* **Directions for this task**
The lines to reproduce run from the first one below to the line containing "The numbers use", both included. Reproduce them exactly and nothing else.

* **Supplied data**
####################

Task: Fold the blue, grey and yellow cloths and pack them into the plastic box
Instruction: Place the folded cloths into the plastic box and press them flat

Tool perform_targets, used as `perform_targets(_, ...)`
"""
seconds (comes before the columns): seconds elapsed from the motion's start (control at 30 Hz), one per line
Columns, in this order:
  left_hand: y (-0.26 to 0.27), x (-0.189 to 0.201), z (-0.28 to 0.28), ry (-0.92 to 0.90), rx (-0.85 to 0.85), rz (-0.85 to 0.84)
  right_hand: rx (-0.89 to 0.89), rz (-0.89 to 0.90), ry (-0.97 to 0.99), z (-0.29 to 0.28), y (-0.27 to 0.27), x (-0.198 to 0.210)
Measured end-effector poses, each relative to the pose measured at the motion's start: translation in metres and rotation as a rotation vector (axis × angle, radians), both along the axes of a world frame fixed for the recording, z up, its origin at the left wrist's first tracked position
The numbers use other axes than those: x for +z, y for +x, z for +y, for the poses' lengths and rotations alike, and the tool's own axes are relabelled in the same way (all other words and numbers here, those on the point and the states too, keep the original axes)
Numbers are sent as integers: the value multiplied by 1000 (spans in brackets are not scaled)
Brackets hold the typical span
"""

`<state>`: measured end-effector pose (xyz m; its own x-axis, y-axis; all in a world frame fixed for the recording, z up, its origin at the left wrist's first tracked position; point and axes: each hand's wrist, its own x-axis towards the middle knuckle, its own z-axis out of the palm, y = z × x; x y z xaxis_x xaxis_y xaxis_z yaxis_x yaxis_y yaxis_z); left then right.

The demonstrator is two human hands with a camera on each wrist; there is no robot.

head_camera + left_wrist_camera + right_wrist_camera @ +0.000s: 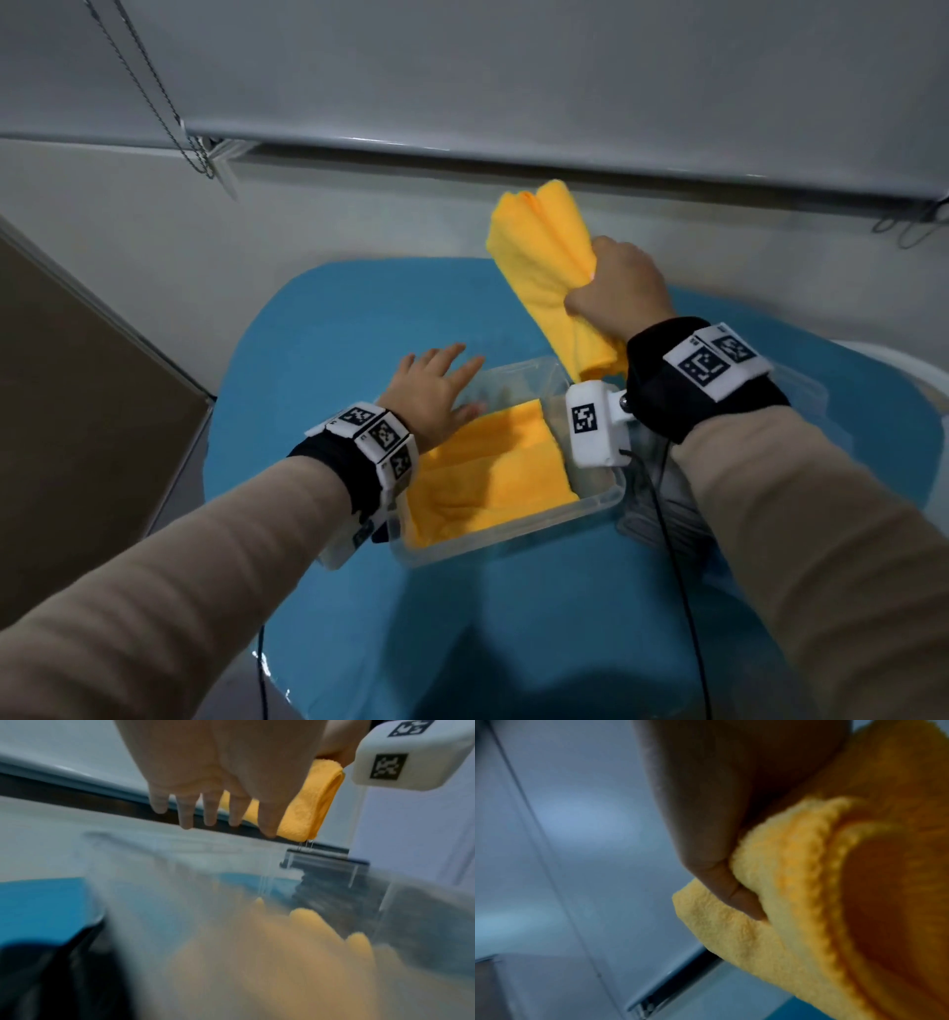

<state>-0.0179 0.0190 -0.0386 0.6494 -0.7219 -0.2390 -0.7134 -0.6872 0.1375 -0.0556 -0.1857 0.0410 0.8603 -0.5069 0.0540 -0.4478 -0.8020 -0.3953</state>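
Nearest: clear plastic box [590,506] on the blue table [318,329], already holding 1 folded yellow cloth [493,473] lying flat toward its near-left end, so the far-right part of the floor looks free for the next one. Left hand [436,393] hovers over the box's far-left rim, fingers [186,811] straight and spread, holding nothing; probably there to steady the box or flatten the packed cloth. Beyond it, right hand [619,288] is fisted round the middle of a 2nd folded yellow cloth [549,257], thumb [721,882] pinching the layers so the fold holds in the air, well above the box. No blue or grey cloth visible. Next step likely lowering the 2nd cloth in.
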Motion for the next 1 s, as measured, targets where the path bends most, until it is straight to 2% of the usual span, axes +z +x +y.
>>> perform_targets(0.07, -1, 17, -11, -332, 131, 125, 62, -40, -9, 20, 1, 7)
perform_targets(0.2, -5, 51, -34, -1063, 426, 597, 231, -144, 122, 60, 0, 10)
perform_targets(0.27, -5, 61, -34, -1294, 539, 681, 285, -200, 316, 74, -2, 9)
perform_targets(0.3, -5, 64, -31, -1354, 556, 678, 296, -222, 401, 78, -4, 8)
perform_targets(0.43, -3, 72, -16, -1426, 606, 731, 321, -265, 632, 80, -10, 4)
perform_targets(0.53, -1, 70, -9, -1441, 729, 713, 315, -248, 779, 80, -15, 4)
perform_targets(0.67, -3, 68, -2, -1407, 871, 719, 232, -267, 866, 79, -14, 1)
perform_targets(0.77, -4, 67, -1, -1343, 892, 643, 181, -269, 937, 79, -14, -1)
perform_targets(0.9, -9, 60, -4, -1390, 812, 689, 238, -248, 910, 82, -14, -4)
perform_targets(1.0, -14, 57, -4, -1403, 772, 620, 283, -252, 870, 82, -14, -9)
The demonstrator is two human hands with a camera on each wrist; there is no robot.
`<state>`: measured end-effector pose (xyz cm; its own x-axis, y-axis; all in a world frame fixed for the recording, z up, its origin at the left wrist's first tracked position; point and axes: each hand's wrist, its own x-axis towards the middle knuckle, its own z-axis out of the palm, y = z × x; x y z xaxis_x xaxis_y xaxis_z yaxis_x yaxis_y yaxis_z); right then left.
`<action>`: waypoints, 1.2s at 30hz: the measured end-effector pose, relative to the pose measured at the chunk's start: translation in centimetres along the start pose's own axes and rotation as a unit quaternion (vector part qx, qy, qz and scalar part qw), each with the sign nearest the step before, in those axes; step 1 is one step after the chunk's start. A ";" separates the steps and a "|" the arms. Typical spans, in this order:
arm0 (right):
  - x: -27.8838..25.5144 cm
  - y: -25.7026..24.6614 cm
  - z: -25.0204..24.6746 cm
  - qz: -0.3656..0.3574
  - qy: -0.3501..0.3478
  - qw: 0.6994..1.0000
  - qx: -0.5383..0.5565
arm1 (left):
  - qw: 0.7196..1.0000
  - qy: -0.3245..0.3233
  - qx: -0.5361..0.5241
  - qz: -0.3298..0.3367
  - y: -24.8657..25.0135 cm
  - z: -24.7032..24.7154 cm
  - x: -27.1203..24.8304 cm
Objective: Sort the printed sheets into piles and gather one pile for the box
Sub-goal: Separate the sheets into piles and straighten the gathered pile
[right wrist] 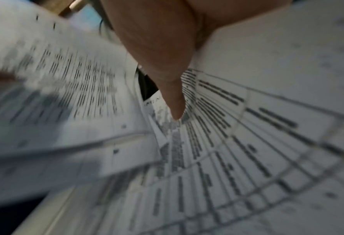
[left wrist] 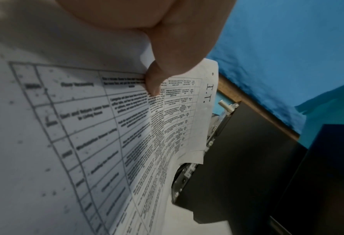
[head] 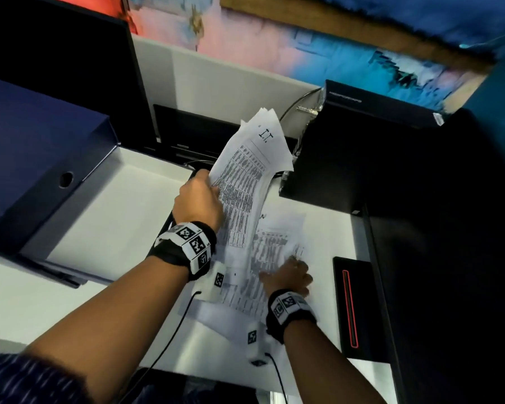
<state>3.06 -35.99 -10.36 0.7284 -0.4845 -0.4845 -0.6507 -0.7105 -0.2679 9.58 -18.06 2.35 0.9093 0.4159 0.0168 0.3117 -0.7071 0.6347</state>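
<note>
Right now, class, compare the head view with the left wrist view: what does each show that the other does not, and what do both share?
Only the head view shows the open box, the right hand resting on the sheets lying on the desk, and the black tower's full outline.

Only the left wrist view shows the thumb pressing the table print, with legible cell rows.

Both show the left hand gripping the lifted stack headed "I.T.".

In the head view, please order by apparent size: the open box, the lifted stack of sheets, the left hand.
1. open box, clearly largest.
2. lifted stack of sheets, held by the left hand.
3. left hand, smallest.
</note>
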 end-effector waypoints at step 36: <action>-4.1 -1.1 -19.0 -0.189 0.258 0.905 0.280 | 0.968 -0.204 -0.001 -0.145 -7.7 8.8 -4.7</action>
<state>4.84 -42.93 7.70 0.8310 -0.5371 0.1446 -0.2360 -0.5758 -0.7828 5.32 -19.60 -9.36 0.8167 0.3369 -0.4684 0.5706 -0.5925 0.5687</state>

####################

* **Your response**
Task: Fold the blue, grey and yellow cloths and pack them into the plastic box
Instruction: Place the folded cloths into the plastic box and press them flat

Tool perform_targets, used as `perform_targets(_, ...)`
"""
seconds (comes before the columns): seconds elapsed from the motion's start (control at 30 Hz), one per line
Columns, in this order:
  left_hand: y (-0.26 to 0.27), x (-0.189 to 0.201), z (-0.28 to 0.28), ry (-0.92 to 0.90), rx (-0.85 to 0.85), rz (-0.85 to 0.84)
  right_hand: rx (-0.89 to 0.89), rz (-0.89 to 0.90), ry (-0.97 to 0.99), z (-0.29 to 0.28), y (-0.27 to 0.27), x (-0.198 to 0.210)
Measured end-effector poses, each relative to the pose measured at the motion's start: translation in metres and rotation as a rotation vector (axis × angle, radians), both along the axes of a world frame fixed for the recording, z up, its origin at the left wrist's first tracked position
The numbers use other axes than those: x for +z, y for +x, z for +y, for the poses' lengths and rotations alike, and the tool's own axes are relabelled in the same way (all other words and numbers here, those on the point and the states too, keep the original axes)

No further output is needed for this exercise.